Nothing belongs in the answer except the lines of the material that include "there".

DATA PROVIDED:
*** Block opens ***

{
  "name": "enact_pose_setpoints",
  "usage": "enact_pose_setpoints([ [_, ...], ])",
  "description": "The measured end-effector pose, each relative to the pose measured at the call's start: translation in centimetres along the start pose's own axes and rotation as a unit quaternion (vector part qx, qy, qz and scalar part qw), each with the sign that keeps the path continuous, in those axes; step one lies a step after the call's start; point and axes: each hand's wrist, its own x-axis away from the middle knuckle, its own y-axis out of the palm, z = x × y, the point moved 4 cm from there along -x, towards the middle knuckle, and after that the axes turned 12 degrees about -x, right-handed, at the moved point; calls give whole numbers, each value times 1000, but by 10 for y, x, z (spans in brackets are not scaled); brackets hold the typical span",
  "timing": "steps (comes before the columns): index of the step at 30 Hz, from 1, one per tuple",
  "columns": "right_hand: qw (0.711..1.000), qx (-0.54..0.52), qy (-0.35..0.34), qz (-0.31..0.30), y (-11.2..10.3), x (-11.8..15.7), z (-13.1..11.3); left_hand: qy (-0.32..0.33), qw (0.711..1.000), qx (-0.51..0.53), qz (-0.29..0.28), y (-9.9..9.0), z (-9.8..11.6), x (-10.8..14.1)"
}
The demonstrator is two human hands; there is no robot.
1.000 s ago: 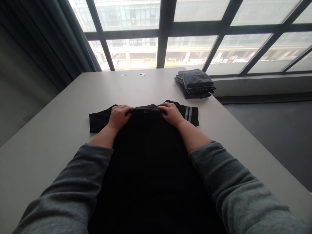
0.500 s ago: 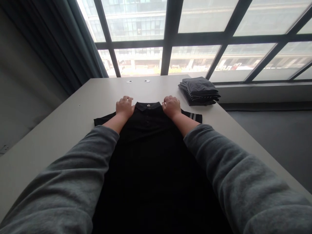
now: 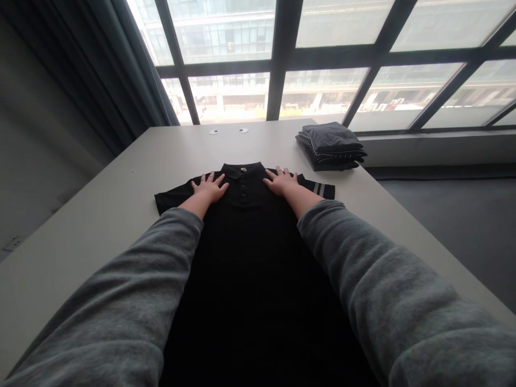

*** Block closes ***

TASK SOLUTION:
  "description": "The measured end-effector pose, each relative to the pose measured at the call's start: translation in centimetres along the start pose's own axes and rotation as a unit quaternion (vector part qx, qy, qz and scalar part qw), each with the sign that keeps the path continuous, in those axes; step one lies a step after the call's start; point and axes: each hand's wrist, its own x-axis away from the middle knuckle, its own y-axis out of the palm, z = x × y, the point moved 4 cm from there along -x, towards the middle knuckle, and after that the axes turned 12 degrees about -x, right-handed, at the moved point; calls give whole numbers, each value times 1000, but by 10 for y, x, z (spans in brackets are not scaled); brackets hold the typical span",
The demonstrator is two human hands; there is no robot.

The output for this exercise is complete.